Tuesday, September 19, 2006

Personal web-crawler/indexers

The WWW has been around for over a decade now. Crawling and indexing ought to be pretty standard at this point in life, you ought be able to just find one and use it. But that turns out to be A LOT harder than you'd think. Does it take an Advanced Degree (tm) to figure it out? Yes, it does.

I was hoping it didn't, however.

Well, in some sense, it doesn't, until you want to index Acrobat/PDF files and MS Word docs, too. That's where the real trouble starts. There are a number of crawler tools, and really just one indexer (Lucene). But there are very few tools that are combined crawler-indexers.

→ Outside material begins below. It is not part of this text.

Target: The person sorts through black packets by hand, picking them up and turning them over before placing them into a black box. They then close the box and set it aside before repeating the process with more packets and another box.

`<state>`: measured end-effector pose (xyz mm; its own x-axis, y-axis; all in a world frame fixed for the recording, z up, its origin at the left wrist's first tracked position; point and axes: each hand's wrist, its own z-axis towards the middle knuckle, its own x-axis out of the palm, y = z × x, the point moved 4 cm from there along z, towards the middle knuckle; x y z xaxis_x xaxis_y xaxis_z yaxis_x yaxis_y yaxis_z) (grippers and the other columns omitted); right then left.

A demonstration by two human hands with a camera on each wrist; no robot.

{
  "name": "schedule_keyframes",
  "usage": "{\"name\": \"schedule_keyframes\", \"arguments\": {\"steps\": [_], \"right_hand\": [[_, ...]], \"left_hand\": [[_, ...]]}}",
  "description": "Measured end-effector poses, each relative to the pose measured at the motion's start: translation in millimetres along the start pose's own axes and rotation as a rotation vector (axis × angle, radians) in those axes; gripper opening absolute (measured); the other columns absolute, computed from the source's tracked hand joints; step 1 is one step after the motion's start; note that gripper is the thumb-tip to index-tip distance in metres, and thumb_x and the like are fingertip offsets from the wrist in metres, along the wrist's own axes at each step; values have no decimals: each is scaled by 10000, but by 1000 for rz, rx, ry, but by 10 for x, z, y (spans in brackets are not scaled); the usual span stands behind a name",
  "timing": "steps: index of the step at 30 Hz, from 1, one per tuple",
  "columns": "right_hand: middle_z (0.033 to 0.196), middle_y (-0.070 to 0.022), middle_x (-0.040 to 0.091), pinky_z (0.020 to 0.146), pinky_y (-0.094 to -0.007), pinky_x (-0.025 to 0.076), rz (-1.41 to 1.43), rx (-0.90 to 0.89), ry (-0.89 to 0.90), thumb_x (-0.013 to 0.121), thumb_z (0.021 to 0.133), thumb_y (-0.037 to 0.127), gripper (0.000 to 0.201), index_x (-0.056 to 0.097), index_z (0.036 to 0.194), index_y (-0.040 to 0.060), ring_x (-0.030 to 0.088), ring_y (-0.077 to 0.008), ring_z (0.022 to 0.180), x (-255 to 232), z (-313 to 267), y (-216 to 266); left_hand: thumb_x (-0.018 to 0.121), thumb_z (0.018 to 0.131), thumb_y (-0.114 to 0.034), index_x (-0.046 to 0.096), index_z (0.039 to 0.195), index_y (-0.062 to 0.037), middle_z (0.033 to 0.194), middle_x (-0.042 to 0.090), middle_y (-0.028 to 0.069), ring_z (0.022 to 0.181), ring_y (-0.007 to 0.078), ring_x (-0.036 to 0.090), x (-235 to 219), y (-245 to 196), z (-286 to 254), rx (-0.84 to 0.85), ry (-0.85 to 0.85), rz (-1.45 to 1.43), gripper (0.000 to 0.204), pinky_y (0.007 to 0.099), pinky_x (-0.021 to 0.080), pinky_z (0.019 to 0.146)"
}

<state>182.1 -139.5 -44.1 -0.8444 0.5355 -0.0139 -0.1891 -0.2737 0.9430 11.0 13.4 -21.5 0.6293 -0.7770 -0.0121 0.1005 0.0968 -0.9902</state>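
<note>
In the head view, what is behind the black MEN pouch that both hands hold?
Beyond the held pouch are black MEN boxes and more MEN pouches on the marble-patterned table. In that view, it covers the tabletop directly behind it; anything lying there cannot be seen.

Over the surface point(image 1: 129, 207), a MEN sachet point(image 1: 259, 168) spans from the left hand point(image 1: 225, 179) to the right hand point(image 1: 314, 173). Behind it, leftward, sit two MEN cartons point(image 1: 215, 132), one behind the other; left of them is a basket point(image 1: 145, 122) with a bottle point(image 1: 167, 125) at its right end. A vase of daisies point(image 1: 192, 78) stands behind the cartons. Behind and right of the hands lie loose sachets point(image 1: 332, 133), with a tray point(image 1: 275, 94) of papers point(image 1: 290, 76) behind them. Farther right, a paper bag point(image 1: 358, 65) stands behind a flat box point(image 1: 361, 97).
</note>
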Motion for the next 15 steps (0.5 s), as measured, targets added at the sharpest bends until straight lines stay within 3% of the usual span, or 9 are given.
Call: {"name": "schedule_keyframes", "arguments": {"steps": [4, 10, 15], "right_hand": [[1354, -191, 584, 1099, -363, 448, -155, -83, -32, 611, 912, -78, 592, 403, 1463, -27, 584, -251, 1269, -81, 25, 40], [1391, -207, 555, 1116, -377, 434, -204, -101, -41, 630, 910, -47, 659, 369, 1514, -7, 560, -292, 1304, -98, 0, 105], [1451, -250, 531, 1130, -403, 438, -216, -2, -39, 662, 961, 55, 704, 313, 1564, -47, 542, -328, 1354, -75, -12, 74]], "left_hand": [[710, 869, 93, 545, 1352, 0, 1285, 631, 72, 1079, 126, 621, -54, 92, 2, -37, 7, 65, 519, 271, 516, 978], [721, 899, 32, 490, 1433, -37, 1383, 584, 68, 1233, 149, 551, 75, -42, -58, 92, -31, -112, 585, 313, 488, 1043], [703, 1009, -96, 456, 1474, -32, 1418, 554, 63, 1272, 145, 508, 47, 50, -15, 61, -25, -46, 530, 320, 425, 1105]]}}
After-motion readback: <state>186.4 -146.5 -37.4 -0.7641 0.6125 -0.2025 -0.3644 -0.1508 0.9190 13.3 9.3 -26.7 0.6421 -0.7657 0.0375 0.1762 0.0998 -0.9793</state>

I didn't investigate them all, so some of my conclusions aren't 100% correct. But for those I did investigate, they all fell rather short of my goals.

So what were my goals?

1) more or less like Google (R)
2) easy to use
3) filter-limitable to an internal website (don't want to index the world)
4) must be able to extract and index the contents of PDF and Word (ppt too would be nice)
5) cost $0 (Google mini appliance is $2k-10k)
6) continuous incremental crawl/index
7) written in Java if I have to do coding
8) web-based interface for search/retrieval

Lucene supplies #8, which is good. I could have written one, not that hard. It's java, which is #7, when combined with a java crawler. #6 comes about as a result of my coding, along with some mods i needed in order to do #4, and solve some other issues (having it only run at night, since that server is occasionally busy during the day, and the search/retrieve functions need to run during the day but not at night). Cost is nothing but my time. PDF/Word extract comes from a couple of other programs--pdf2text, and antiword; both have known failure rates, but work most of the time. #3 is from my own coding, and #2 and #1 are likewise.

Result: other tools I tried claimed to do what I wanted, but didn't. the biggest one of the bunch, nutch, doesn't do PDF/Word, and although some online doc suggests it does, I wasn't able to figure that out. other tools didn't even claim to do PDF/Word, so they only got limited attention. Nutch did do the crawl and index just fine, as well as search and retrieval. but...gotta have PDF and Word. There's a tool I didn't try out, Lius, because I found out about it a lot later, after I ad done nearly all the requisite coding. It too claims to do PDF and Word, and might be better than nutch...too late now.

anyway...if you are interested in my code for this, just email me. I'm happy to give it to you. Parts are sloppy, I warn you. However, it does a good job.

But it did take an Advanced Degree (tm), because of the amount of coding I had to do. Well, that's something I'm good at.